As a cyclist, I am sadly accustomed to abuse, including ignorant and aggressive drivers (thankfully rare on the Vineyard), so-called bike paths that are substandard in design and upkeep, and the overall attitude (despite law to the contrary) that I’m a second-class road user. Even here in Edgartown, the town has put up illegal stop signs on the bike paths (and ignored pleas to remove them), and illegally tries to exclude cyclists from a section of Pease’s Point Way (a ham-fisted response to a fatality some years back). But even these moves, while illegal and wrongheaded, are sort of understandable given the large number of visitors on bicycles who are inexperienced cyclists.

But the new bike lanes on Upper Main street in Edgartown are not understandable; they are a bad and dangerous joke. Without going into technical tidbits from AASHTO and MUTCD, they are not bike lanes. They are way too skinny and filled with potholes, storm drains and debris. They are so ridiculously narrow that the bike lane symbol doesn’t even fit in them.

Experienced cyclists will rightfully ignore these lanes. But the inexperienced cyclists who have just wobbled out of the rental shop might be fooled and try to navigate this tiny strip of broken asphalt with cars whizzing by. And drivers will expect that cyclists in them will be safely out of their way, when in fact vehicles are still required to give cyclists “ample room,” usually defined as three or four feet.

Two things are important to remember. First, cyclists are not impediments to traffic. They are traffic, entitled to the road in every situation. And while many inexperienced pedalers do things they should not do (riding against traffic, riding without helmets), a careless cyclist usually hurts only himself. A careless driver, and there are many, many more of them, can injure and kill others.

Second, this embarrassing gaffe could have been avoided with one two-minute phone call to the Martha’s Vineyard Commission. I know Edgartown has staked out the position that they are too smart to require advice from the MVC (and no one needs to tell me how aggravating the MVC can be; I worked there). But the truth is that the staff there knows things. Senior planner Bill Veno or transportation planner Mike Mauro could have explained in about 10 seconds exactly why these non-bike lanes are a bad idea.

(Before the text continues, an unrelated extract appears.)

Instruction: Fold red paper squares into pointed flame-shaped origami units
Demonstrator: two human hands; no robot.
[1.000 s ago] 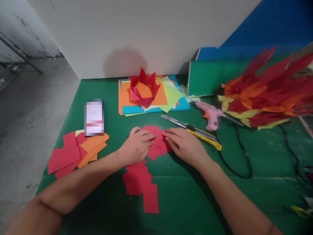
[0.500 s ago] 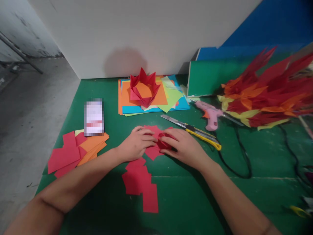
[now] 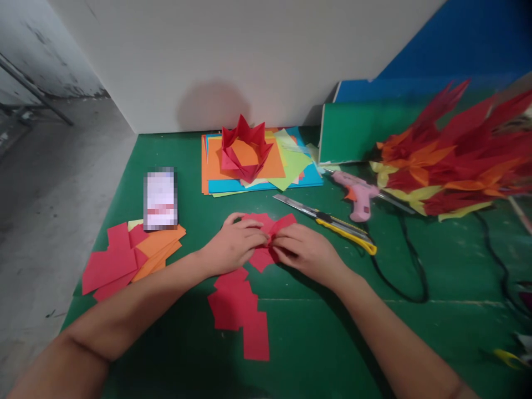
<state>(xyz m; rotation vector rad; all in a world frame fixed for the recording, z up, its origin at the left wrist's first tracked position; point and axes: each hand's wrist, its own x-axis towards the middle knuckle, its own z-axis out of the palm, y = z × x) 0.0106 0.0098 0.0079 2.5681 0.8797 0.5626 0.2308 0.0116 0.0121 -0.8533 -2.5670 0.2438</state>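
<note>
Both hands meet over a red folded paper piece (image 3: pixel 261 259) in the middle of the green table. From the left, my left hand (image 3: pixel 236 244) has its fingers curled onto the paper. My right hand (image 3: pixel 310 252) pinches the paper's right part, with a raised red flap showing above its fingers. The fingertips of both hands nearly touch and cover the paper's centre. Just below lie loose red paper pieces (image 3: pixel 236 305), partly overlapping. A red pointed paper ring (image 3: pixel 266 152) stands behind the hands on a stack of coloured sheets (image 3: pixel 307 180).
A yellow utility knife (image 3: pixel 344 233) with its blade out lies beyond my right hand, near a pink glue gun (image 3: pixel 361 200) with a black cord. Red and orange paper flames (image 3: pixel 453 149) stand at right. A phone (image 3: pixel 161 194) and red and orange papers (image 3: pixel 110 263) lie at left.
My right hand's fingers have drawn together and shifted slightly, and a red flap now shows upright above them. My left hand stays nearly in place on the paper.
</note>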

And more importantly, they could have given Edgartown an appropriate solution: A pavement marking called a sharrow that alerts drivers to share the road and indicates to cyclists where they should ride, as far to the right “as is practicable.” The gutter is not practicable; the safest place for any cyclist to ride is where there are no curbs, potholes, storm drains and loose debris to trip them up and send them into the path of a car. The bicycle and pedestrian committee of the MVC has been advocating for these sharrows for years and has been ignored.

I expect that these so-called bike lanes will be removed forthwith. And I hope the Vineyard will begin to take seriously both the law and needs of the thousands of visitors and residents who ride bicycles here.

 

Jim Miller is a resident of Edgartown, avid cyclist, former MVC transportation planner and member of the bicycle and pedestrian committee.